If your model is consistently wrong in a statistically predictable way, either your measurement or model is inaccurate.

A 3% chance that never occurs is an inaccurate prediction.

Right! Yes absolutely!

It's wrong because the measurements are suggestive of possibility, rather than certain of it.

If we observe an asteroid that with two poor measurements is determined to be headed away from Earth, that's the end. Look no further.

If we observe an asteroid with two poor measurements that has some significant chance of hitting, more and better measurements are made. Then very often those better measurements show it was never actually going to hit anyhow.

But we never would have known without the better measurements, and we never would have devoted more time to making better measurements without a reason to do so.

A 3% chance that never occurs is because that 3% is based on data that's at the limit of what the telescopes can provide, not based upon bad math.

Then what does 3% mean? Surely it means "given the data we have, one in every 33 will hit". Since that empirically doesn't happen, it must be that "the data we have" has a very low prior probability of being real. In other words, the measurement noise seems distributed in a way that over-represents unlikely trajectories.

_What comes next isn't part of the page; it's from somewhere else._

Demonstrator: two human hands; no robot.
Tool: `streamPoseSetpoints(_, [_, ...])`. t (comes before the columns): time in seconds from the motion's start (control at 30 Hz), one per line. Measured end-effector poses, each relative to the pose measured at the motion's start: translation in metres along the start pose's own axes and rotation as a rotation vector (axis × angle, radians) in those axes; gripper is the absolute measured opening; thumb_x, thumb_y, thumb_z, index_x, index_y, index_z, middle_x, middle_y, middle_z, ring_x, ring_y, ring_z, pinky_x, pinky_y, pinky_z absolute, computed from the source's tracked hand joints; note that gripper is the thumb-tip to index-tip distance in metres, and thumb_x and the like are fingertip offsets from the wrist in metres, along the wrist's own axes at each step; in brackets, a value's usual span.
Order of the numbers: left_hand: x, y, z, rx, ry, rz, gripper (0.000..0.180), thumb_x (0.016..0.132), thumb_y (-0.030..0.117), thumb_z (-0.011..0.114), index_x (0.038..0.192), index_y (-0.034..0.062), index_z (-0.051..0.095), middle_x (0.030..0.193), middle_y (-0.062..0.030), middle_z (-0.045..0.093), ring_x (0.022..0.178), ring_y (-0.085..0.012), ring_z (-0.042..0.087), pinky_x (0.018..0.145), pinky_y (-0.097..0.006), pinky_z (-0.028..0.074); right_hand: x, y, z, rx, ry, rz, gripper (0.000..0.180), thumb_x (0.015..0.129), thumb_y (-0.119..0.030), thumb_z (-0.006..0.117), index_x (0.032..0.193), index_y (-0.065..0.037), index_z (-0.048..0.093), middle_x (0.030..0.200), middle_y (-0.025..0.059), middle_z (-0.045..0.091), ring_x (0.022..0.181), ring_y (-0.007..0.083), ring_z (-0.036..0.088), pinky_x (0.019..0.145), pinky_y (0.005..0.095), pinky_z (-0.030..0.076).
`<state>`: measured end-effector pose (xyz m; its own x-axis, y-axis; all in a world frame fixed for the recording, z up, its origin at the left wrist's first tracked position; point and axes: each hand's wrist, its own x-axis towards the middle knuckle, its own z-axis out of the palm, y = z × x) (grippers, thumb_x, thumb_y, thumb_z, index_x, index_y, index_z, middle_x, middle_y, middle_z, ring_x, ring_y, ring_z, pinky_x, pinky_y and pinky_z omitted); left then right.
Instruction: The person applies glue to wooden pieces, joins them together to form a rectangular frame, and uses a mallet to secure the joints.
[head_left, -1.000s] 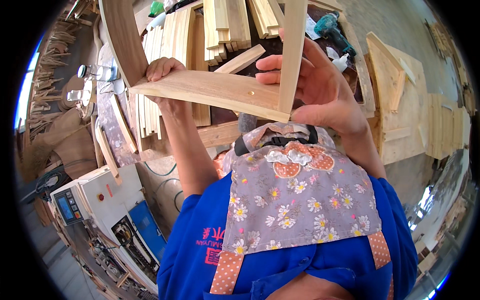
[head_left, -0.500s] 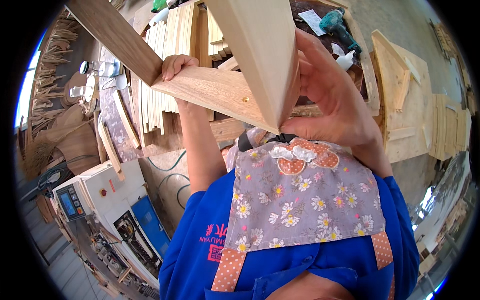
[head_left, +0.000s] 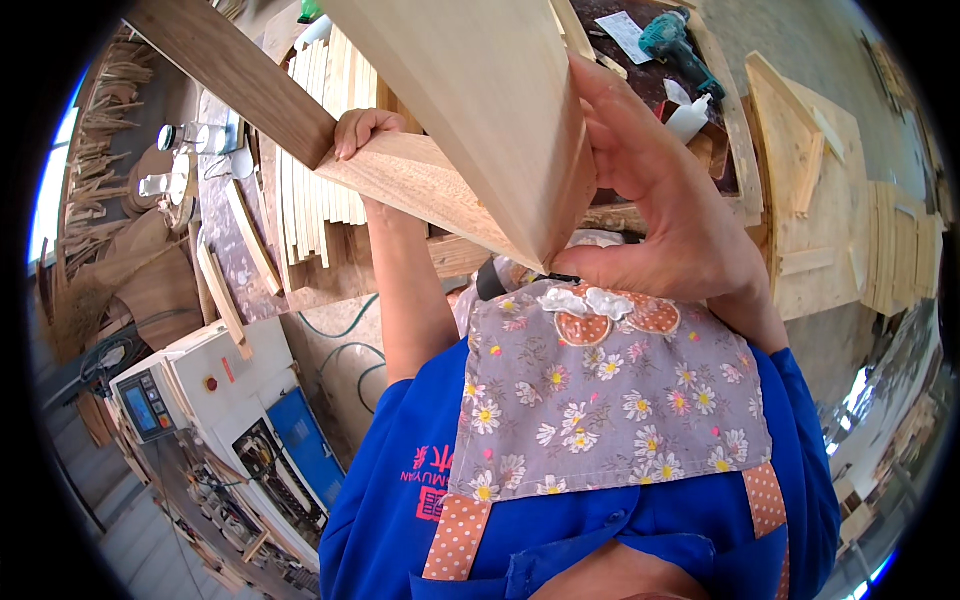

Hence it seems that it would lead to more accurate predictions if the measurements and their uncertainties were fitted to a model that corrects for the prior probability of observing an asteroid on a given trajectory/making a certain observation.

This discrepancy between distribution of measurement error vs distribution of actual trajectories is what people are wondering about, because it seems interesting to know more about (e.g. "why are certain trajectories less likely?").

Despite all the people coming out of the Woodworks with weird theories, my best one is that the 3% number doesn't take into account their entire measurement process and sampling.

It's is similar to P hacking.

You're standing in a four-lane road and see a car approaching. You're looking at an angle and the lanes are poorly marked, so you can't tell which one it's in. Your observation lets you estimate the chance you need to move at 25%.

When it gets a little closer, you can tell at least which half it's on, the left or the right. Now your estimate is either 0% or 50%.

Closer still and you tell which lane it's in, so now you're sure.

again, that makes perfect sense.

What wouldn't make sense is if you repeat this 1000 times and a car is never in your lane.

That means that something is wrong about how you are modeling the road and cars.

The claim that people are confused by is (asteroids with a 3% chance of hitting get the change revised to 0% more than 97% of the time).

3% seems much higher though. If I crossed the street at 3%, I probably would be dead by now. Cars may not be a great analogy, because they swerve, but it is quite high. Space is pretty damn big too so the odds are really low of being hit by space things. But unlike cars, space stuff tend to swerve towards the larger bodies.
> But unlike cars, space stuff tend to swerve towards the larger bodies.

That's exactly it. And at the speeds these objects are going and the uncertainty of the observations you would have to be observing an object for a really long time to get the kind of accuracy required to pick a mitigation method that would work. And even then, assuming you could nail the point of impact of something going 2000 km / second of unknown mass in a strong gravity field: given the COVID response I have a hard time believing that the response to 'Houston, Texas is going to be obliterated on Jun 1st 2024' would be met with anything but skepticism and laughter. Right up to the moment of impact.